§ EXERCISE AIM
Skip the pictures. Transcribe the rest of the data below without changing a word.
== GIVEN MATERIAL ==
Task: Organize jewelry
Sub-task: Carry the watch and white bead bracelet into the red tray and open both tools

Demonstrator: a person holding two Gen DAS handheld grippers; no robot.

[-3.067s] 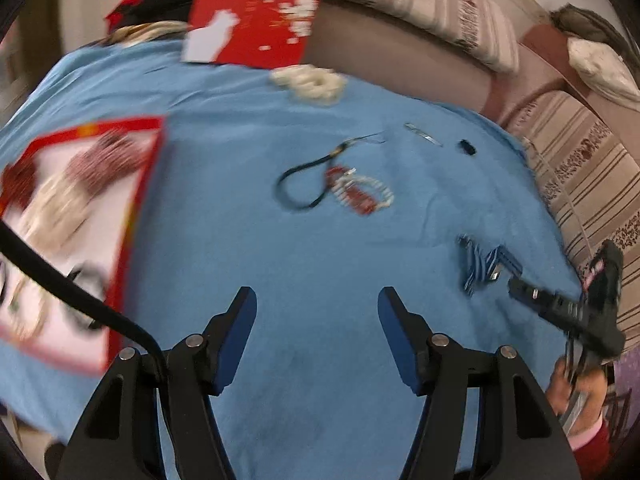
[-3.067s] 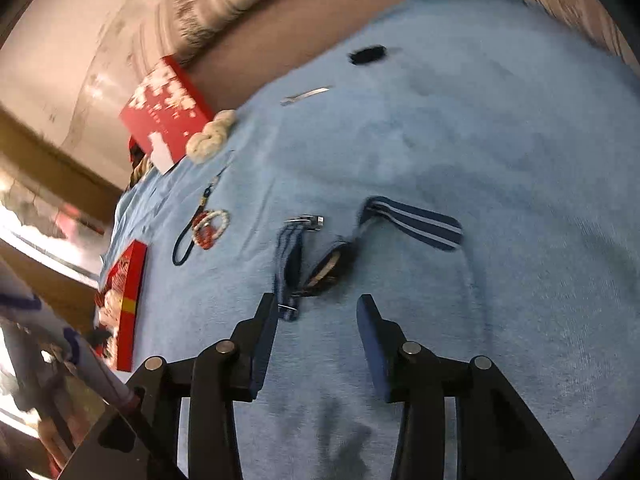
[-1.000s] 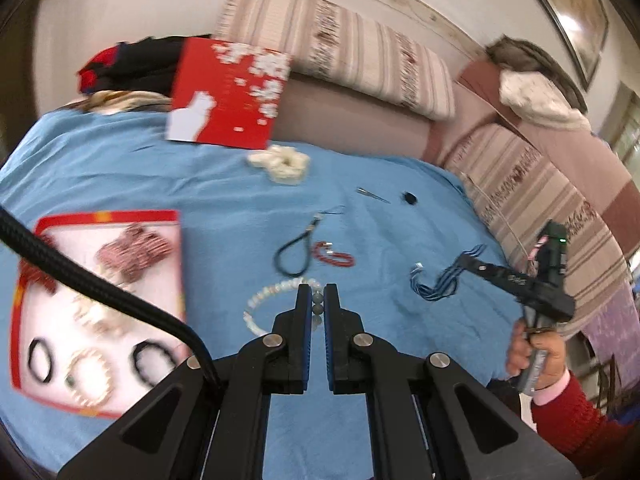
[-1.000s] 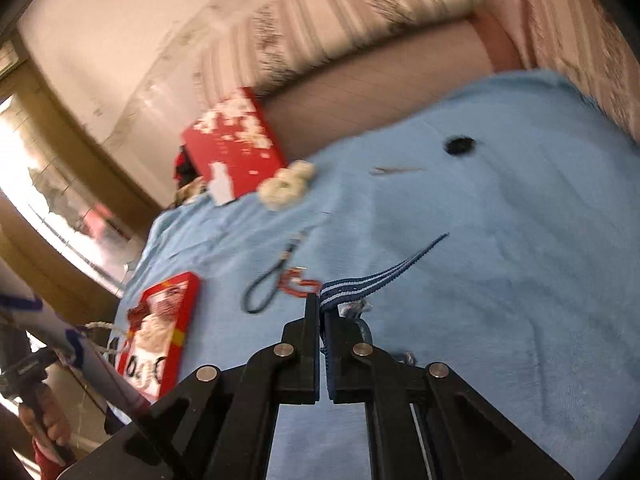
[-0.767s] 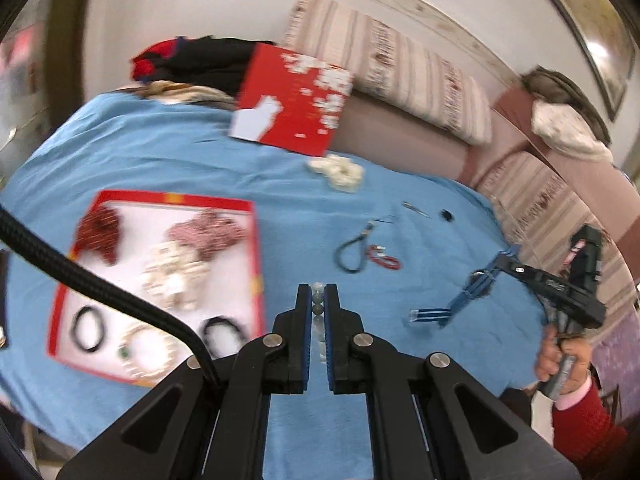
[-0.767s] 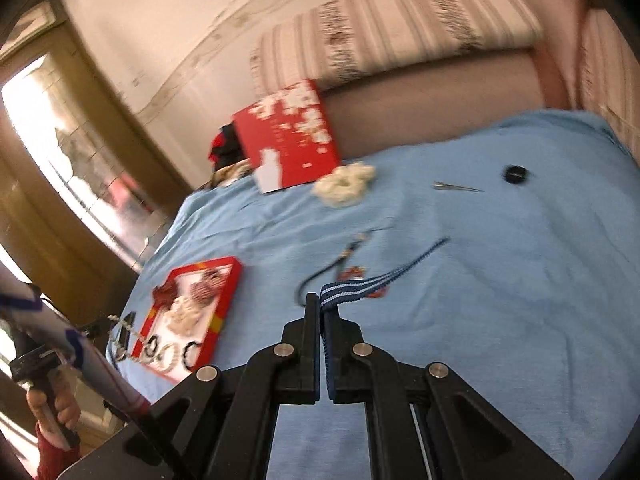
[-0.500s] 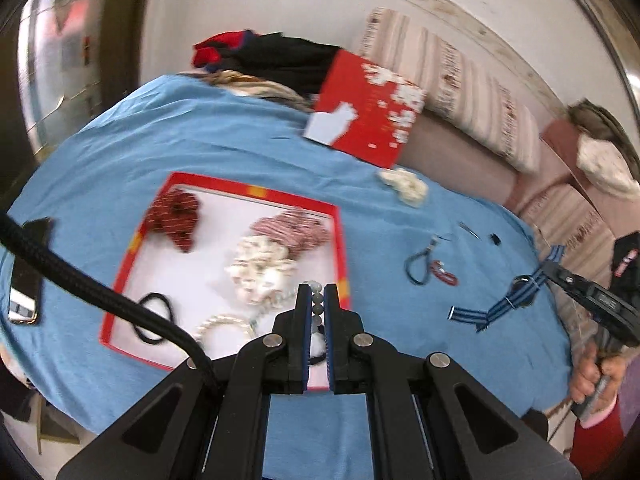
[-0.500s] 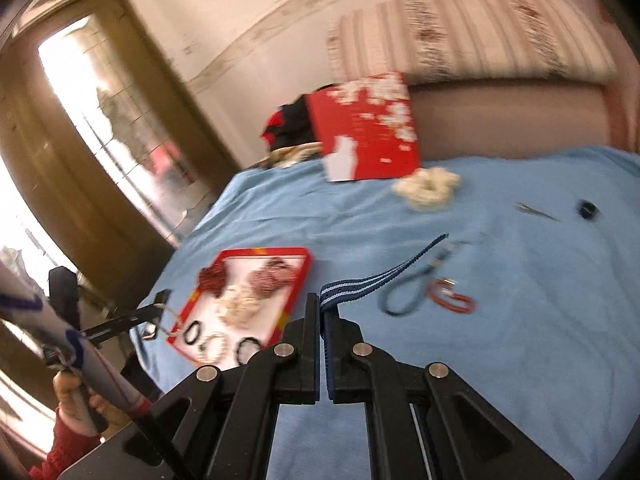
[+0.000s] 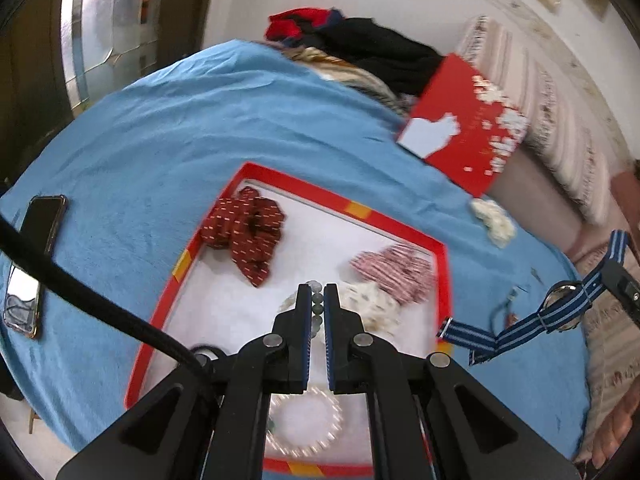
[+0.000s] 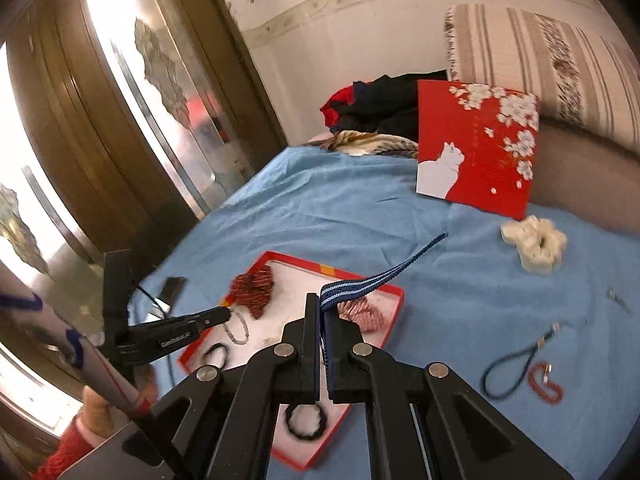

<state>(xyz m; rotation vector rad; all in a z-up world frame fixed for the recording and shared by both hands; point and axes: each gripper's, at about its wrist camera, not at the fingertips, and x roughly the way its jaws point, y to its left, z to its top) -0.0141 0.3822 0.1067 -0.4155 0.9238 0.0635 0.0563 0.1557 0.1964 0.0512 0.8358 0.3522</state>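
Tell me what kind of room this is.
Probably a home living room, not a lab: a striped sofa cushion behind a table under a blue cloth, a pile of clothes at its far end, and a wood-framed glass door.

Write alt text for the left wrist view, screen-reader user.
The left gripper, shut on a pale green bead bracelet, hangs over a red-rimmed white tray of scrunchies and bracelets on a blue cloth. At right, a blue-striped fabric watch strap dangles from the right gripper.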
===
§ RESPONSE
Task: Organize jewelry
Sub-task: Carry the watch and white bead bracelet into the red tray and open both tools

Demonstrator: a person holding two Gen DAS handheld grippers; no robot.

[-3.067s] 
[-3.067s] 
[-1.000s] 
[-1.000s] 
[-0.767s] 
[-0.767s] 
[-0.500s] 
[-0.500s] 
[+0.000s] 
[+0.000s] 

<state>(xyz m; rotation vector rad; all in a z-up world frame fixed for the recording and shared by both hands; point and axes: each gripper's, at about its wrist camera, not at the fingertips, and x roughly the way its jaws point, y to its left, z to its top) -0.0141 0.3822 0.1067 -0.4155 0.9238 0.0635 0.0563 0.1557 0.1964 0.0512 0.8358 0.3522</state>
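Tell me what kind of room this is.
Probably a home living room, not a lab: a striped sofa cushion behind a table under a blue cloth, a pile of clothes at its far end, and a wood-framed glass door.

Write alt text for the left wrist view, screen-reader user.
The left gripper, shut on a pale green bead bracelet, hangs over a red-rimmed white tray of scrunchies and bracelets on a blue cloth. At right, a blue-striped fabric watch strap dangles from the right gripper.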

The exercise is done.